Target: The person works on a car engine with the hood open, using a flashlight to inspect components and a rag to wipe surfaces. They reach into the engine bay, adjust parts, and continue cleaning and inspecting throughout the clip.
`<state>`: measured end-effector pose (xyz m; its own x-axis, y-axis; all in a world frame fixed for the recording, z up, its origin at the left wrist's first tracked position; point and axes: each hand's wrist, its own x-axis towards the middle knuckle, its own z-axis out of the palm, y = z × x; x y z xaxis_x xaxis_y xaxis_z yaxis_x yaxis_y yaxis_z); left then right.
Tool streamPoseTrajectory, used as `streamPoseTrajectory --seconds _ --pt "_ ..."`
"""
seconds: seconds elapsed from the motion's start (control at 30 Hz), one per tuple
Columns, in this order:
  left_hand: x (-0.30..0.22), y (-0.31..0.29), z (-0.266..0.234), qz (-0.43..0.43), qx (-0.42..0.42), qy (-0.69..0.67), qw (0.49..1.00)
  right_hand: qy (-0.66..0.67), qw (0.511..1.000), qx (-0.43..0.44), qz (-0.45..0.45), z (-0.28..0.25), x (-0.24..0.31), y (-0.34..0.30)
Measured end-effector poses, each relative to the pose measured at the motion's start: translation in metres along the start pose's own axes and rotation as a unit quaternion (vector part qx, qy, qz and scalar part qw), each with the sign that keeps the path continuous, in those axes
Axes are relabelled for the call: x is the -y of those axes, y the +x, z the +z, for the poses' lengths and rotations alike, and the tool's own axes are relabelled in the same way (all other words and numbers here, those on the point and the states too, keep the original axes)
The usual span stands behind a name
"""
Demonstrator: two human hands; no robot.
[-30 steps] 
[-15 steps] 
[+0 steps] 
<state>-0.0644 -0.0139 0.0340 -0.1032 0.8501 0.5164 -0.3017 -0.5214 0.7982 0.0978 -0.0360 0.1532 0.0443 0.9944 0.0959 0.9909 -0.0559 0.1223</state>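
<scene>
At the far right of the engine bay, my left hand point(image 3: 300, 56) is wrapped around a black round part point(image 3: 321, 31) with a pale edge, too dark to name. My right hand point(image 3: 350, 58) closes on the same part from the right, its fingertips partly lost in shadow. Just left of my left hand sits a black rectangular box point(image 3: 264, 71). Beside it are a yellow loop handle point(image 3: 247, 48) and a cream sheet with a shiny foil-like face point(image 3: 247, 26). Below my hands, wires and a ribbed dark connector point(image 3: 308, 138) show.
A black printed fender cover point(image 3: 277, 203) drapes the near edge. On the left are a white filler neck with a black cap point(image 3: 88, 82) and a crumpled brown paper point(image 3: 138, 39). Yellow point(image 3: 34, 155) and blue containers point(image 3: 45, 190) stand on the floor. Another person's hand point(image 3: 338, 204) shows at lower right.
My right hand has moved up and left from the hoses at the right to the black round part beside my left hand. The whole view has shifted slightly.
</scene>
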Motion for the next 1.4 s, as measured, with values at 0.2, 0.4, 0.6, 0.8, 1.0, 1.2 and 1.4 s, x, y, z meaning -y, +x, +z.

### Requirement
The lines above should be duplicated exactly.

### Output of the task
Target: The person works on a car engine with the hood open, using a flashlight to inspect components and a rag to wipe surfaces. They reach into the engine bay, adjust parts, and continue cleaning and inspecting throughout the clip.
`<state>`: measured end-effector pose (xyz m; its own x-axis, y-axis; all in a world frame fixed for the recording, z up, its origin at the left wrist's first tracked position; point and axes: each hand's wrist, its own x-axis towards the middle knuckle, its own z-axis out of the palm, y = z × x; x y z xaxis_x xaxis_y xaxis_z yaxis_x yaxis_y yaxis_z); left then right.
Tool streamPoseTrajectory, used as `streamPoseTrajectory --seconds _ --pt "_ ..."`
"""
seconds: seconds elapsed from the motion's start (control at 30 Hz), one per tuple
Columns, in this order:
  left_hand: x (-0.30..0.22), y (-0.31..0.29), z (-0.266..0.234), qz (-0.43..0.43), qx (-0.42..0.42), qy (-0.69..0.67), qw (0.49..1.00)
  right_hand: qy (-0.66..0.67), qw (0.511..1.000), qx (-0.43..0.44), qz (-0.45..0.45), z (-0.28..0.25), x (-0.24..0.31), y (-0.34..0.30)
Measured end-effector poses, each relative to the pose measured at the motion's start: translation in metres along the start pose's own axes and rotation as a unit quaternion (vector part qx, qy, qz and scalar part qw), each with the sign that keeps the path continuous, in those axes
Axes are relabelled for the call: x is the -y of those axes, y the +x, z the +z, for the poses' lengths and rotations alike, and the tool's own axes are relabelled in the same way (all other words and numbers here, those on the point and the states too, keep the original axes)
The usual span stands behind a name
"""
Demonstrator: two human hands; no robot.
[-30 steps] 
[-15 steps] 
[+0 steps] 
<state>-0.0644 -0.0139 0.0340 -0.1032 0.8501 0.5164 -0.3017 -0.5214 0.7982 0.0978 -0.0360 0.1532 0.0443 0.9944 0.0959 0.9909 -0.0559 0.1223</state>
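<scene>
At the far right of the engine bay, my left hand point(image 3: 300, 56) is wrapped around a black round part point(image 3: 321, 31) with a pale edge, too dark to name. My right hand point(image 3: 350, 58) closes on the same part from the right, its fingertips partly lost in shadow. Just left of my left hand sits a black rectangular box point(image 3: 264, 71). Beside it are a yellow loop handle point(image 3: 247, 48) and a cream sheet with a shiny foil-like face point(image 3: 247, 26). Below my hands, wires and a ribbed dark connector point(image 3: 308, 138) show.
A black printed fender cover point(image 3: 277, 203) drapes the near edge. On the left are a white filler neck with a black cap point(image 3: 88, 82) and a crumpled brown paper point(image 3: 138, 39). Yellow point(image 3: 34, 155) and blue containers point(image 3: 45, 190) stand on the floor. Another person's hand point(image 3: 338, 204) shows at lower right.
My right hand has moved up and left from the hoses at the right to the black round part beside my left hand. The whole view has shifted slightly.
</scene>
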Motion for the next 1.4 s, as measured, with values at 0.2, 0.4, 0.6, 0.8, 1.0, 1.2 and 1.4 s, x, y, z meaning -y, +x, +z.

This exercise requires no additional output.